I was recently sent a copy of an eBook to review, Rabari – Encounters With the Nomadic Tribe. The eBook is authored by travel photographer, Mitchell Kanashkevich, and goes into great detail about his four-month project photographing the Rabari tribe in India. It is a 60-page publication but there is so many insights in here that it feels like a much longer book. I read the first several chapters then skimmed through the rest of the book for this review.

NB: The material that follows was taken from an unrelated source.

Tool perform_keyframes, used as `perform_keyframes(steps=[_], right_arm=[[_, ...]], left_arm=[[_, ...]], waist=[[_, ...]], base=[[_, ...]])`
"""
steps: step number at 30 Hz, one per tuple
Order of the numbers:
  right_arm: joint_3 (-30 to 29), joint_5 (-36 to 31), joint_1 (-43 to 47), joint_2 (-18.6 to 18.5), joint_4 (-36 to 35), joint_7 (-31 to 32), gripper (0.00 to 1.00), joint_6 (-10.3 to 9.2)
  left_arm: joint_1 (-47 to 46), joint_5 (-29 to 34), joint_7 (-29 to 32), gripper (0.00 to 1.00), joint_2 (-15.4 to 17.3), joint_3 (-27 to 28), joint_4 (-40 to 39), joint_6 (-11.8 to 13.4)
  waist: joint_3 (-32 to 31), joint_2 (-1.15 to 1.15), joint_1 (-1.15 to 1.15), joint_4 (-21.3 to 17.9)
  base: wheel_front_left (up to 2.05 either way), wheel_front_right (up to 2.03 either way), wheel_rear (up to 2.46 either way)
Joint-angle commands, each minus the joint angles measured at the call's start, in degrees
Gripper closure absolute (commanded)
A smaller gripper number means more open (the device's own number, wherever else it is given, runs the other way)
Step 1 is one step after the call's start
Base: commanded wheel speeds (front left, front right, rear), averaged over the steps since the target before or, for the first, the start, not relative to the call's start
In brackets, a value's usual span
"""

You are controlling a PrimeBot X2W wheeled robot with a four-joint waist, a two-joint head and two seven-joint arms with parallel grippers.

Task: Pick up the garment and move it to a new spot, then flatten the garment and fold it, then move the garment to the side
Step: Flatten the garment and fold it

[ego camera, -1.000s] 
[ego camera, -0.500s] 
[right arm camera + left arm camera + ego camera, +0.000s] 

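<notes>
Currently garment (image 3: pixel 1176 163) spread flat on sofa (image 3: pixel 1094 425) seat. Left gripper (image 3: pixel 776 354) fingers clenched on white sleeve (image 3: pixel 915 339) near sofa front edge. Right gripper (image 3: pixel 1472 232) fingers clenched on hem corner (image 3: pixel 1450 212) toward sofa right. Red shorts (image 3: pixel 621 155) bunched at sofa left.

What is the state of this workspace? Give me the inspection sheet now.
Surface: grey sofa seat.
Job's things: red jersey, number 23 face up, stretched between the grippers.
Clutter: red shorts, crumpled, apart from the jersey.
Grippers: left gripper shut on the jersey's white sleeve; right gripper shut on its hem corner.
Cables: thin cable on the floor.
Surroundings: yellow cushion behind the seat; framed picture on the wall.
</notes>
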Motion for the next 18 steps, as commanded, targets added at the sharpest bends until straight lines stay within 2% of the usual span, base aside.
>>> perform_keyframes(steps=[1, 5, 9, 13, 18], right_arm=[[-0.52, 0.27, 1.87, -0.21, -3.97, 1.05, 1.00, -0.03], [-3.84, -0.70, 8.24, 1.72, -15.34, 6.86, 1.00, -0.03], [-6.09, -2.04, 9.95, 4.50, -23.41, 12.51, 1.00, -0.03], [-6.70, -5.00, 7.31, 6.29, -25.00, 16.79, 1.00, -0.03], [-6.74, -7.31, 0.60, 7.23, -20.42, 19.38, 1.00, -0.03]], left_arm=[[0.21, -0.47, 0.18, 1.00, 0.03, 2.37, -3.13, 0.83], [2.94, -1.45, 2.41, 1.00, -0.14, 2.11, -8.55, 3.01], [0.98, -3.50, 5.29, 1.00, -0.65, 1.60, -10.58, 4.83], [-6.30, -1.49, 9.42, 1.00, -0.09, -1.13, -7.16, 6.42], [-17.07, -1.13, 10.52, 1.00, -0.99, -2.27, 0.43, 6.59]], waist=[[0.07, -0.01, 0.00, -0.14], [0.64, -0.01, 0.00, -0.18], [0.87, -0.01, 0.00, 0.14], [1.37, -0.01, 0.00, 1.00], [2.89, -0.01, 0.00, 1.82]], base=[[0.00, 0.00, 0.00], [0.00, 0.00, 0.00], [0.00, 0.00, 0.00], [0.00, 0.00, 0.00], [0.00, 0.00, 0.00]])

Each chapter features an image from this project, then goes into the back story of how the photographer and his guide got themselves into the situation to make the photograph. Then he shows the sequence of images that led up to the chosen image along with technical details, and then how he handles the post-processing on the final result. I found this eBook to be organized in a very clear and consistent manner. This book is reminiscent of Ansel Adams’ The Making of 40 Photographs, and Galen Rowell’s Mountain Light, in that the book discusses light along with the thought process of the photographer while making the photos. Photography has little to do with technical specs but about the vision of the photographer so it’s helpful when the photographer can clearly articulate what was going through their head while making their images. Those make for the best photo books in my opinion because though it can be considered a how-to book, it’s actually much more useful to serious photographers because we might be able to pick up some insights we hadn’t considered before and apply it to our own work..
If you are interested in cultural travel photography, then I’d highly recommend Rabari – Encounters With the Nomadic Tribe.